Os policiais chegaram ao flat à meia-noite. Eles foram direto para o 21º andar, onde Maroni estava hospedado. Da recepção, o delegado que investiga o caso ligou para o apartamento do empresário e pediu que ele descesse. Sem saber que outros policiais estavam no corredor, Maroni tentou fugir pela saída de emergência, mas acabou preso no local.
Durante a prisão, Oscar Maroni permaneceu calado. Segundo o delegado, o empresário só quebrou o silêncio em um momento para reclamar que a prisão era injusta.

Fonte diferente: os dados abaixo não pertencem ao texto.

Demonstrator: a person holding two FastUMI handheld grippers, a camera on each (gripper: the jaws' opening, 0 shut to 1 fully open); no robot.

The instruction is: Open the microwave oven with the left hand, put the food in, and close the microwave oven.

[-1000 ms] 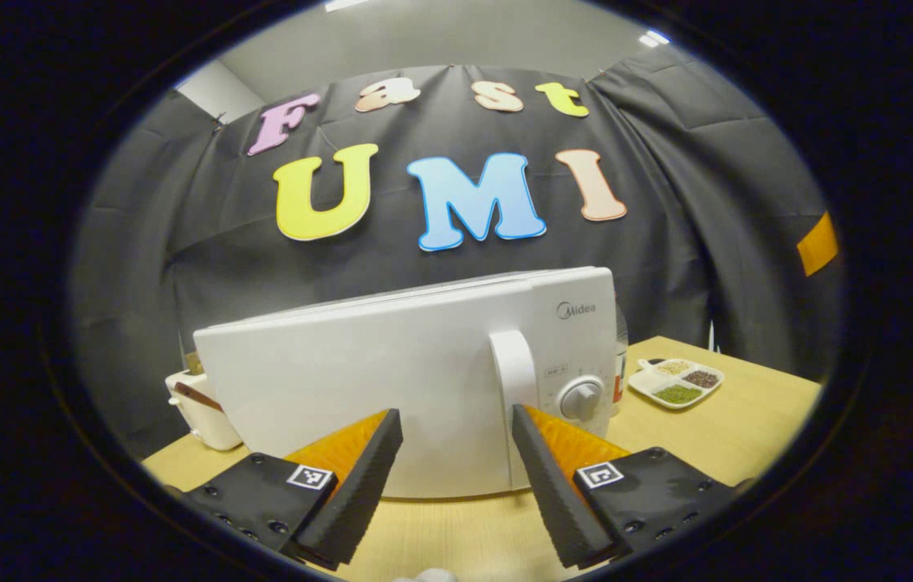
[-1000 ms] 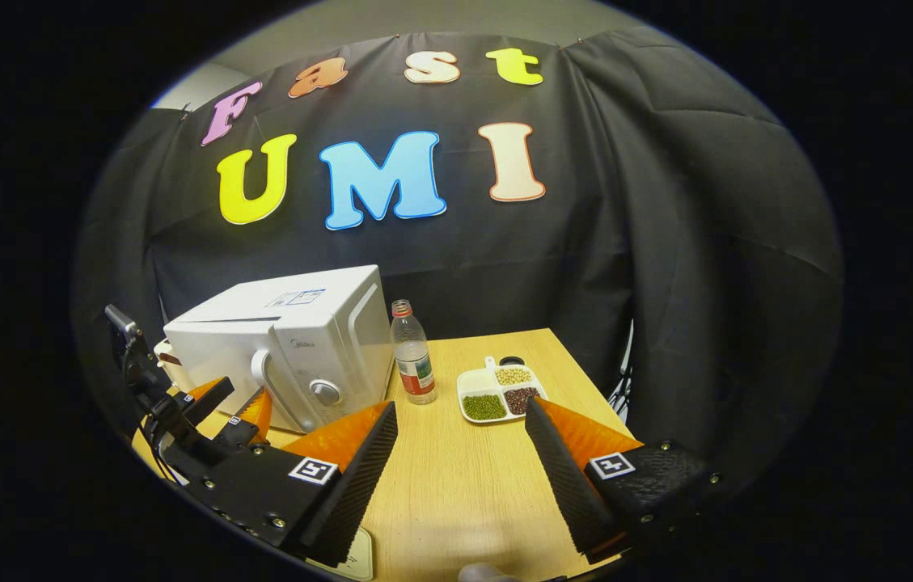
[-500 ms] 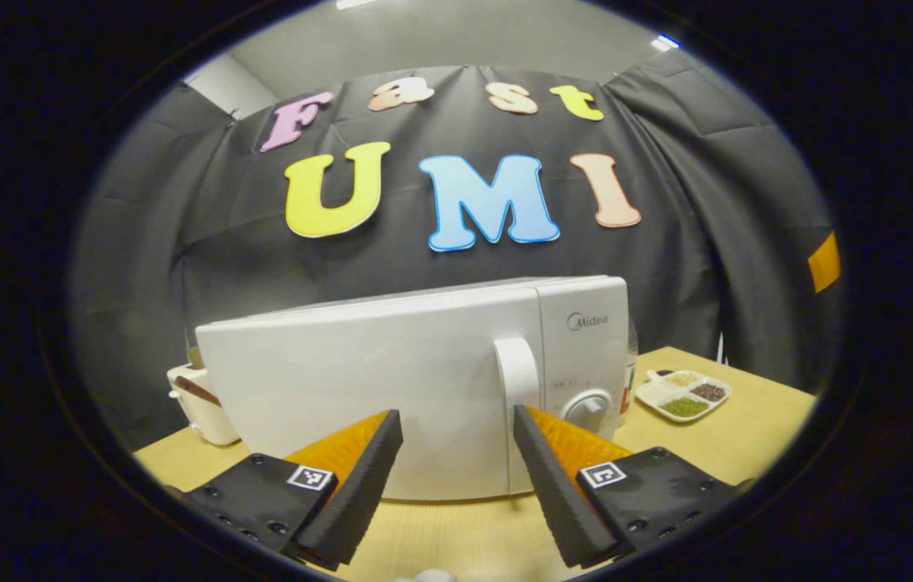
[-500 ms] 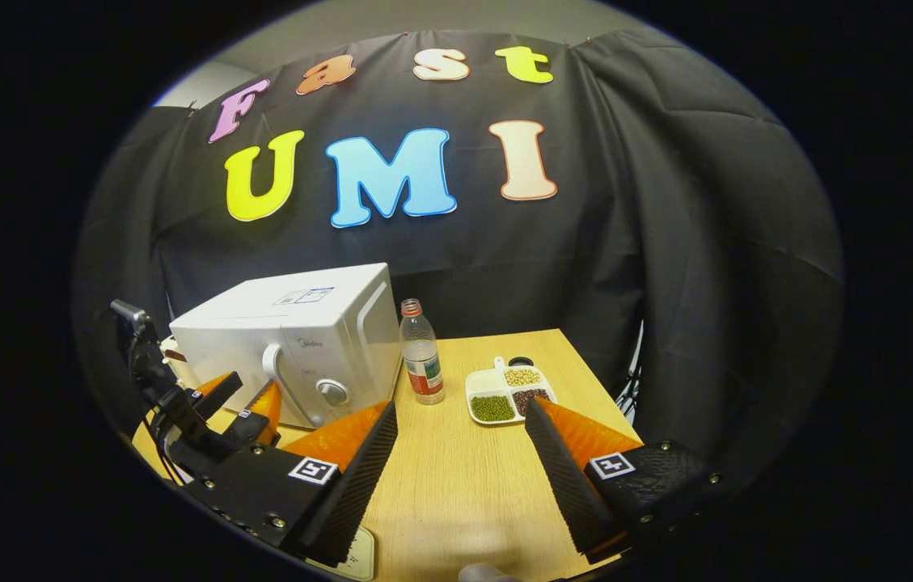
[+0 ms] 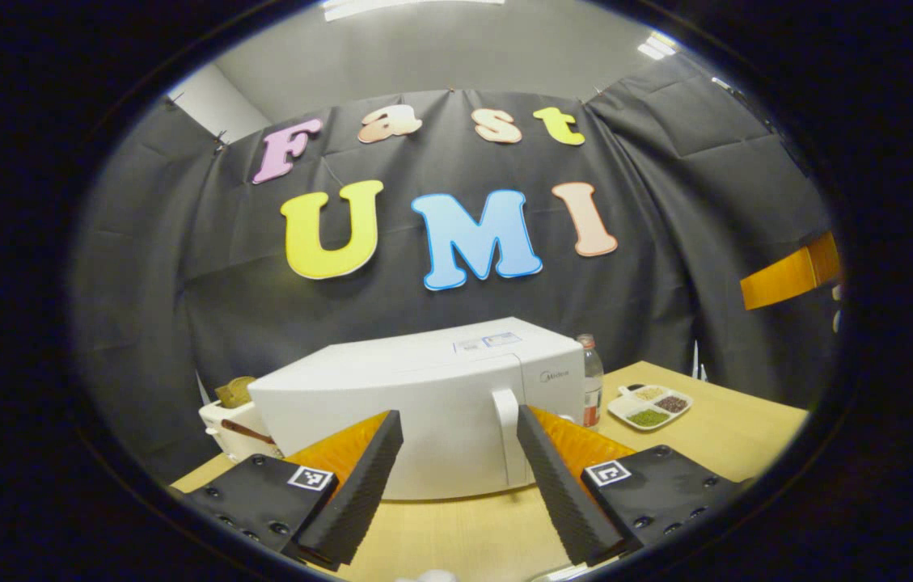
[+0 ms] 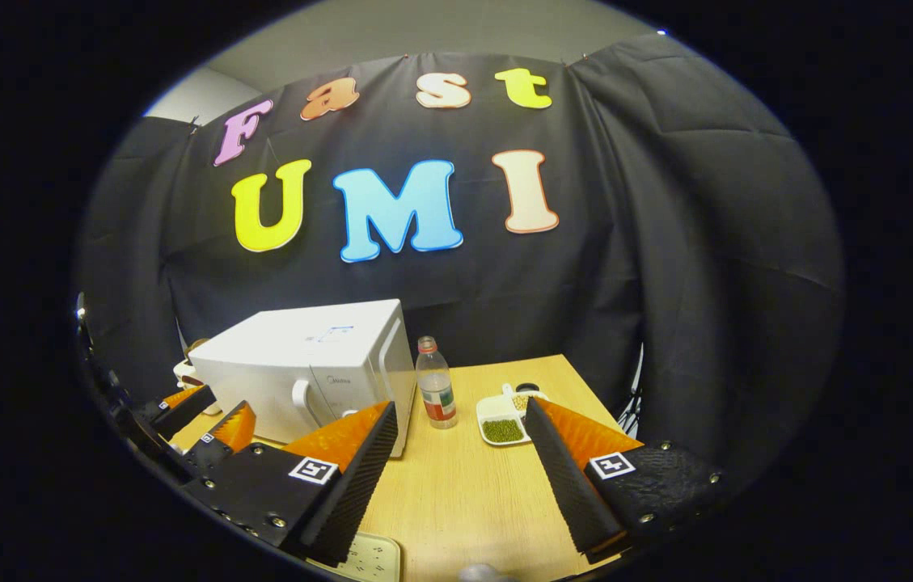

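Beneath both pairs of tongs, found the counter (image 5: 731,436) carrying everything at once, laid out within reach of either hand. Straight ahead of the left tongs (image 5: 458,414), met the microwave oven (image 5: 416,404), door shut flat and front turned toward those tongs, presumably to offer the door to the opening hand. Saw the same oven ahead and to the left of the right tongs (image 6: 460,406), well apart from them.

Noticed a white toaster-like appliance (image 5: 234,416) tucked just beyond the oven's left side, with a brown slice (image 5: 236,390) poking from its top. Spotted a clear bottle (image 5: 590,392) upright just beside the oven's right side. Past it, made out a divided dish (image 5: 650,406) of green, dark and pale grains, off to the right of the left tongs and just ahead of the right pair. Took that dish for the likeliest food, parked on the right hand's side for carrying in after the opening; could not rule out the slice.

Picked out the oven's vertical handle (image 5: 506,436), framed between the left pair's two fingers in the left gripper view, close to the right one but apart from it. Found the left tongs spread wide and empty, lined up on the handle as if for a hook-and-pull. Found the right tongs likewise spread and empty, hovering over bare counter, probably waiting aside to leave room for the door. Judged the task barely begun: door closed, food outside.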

Do hotel ele foi levado para o 96º Distrito Policial, do Brooklin, na zona sul. O empresário ficou no local por três horas. Como é formado em psicologia, foi transferido para o 13º Distrito Policial, da Casa Verde, na Zona Norte, onde ficam os presos com curso superior. Ele deve ficar lá até o fim do julgamento.
Oscar Maroni foi denunciado pelo Ministério Público Estadual e teve a prisão preventiva decretada pelo juiz Edison Aparecido Brandão, da 5ª Vara Criminal no dia seis de agosto.
O empresário, dono da casa noturna Bahamas, é investigado desde 2004. Sua vida começou a ficar complicada depois da tragédia com o avião da TAM, na região do Aeroporto de Congonhas, dia 17 de julho. O Oscar’s Hotel, que ele construiu, está muito próximo da rota dos aviões. A Prefeitura viu irregularidades na obra e mandou fechar o estabelecimento.
Maroni chegou a provocar o prefeito pessoalmente e a protestar contra o fechamento. Em uma de suas entrevistas, segundo a Subprefeitura da Vila Mariana, ele teria admitido a prática de prostituição em seu estabelecimento. Na semana seguinte, a Prefeitura cassou a licença da boate de Maroni e colocou blocos de concreto na porta. Mas a Justiça autorizou, posteriormente, o funcionamento.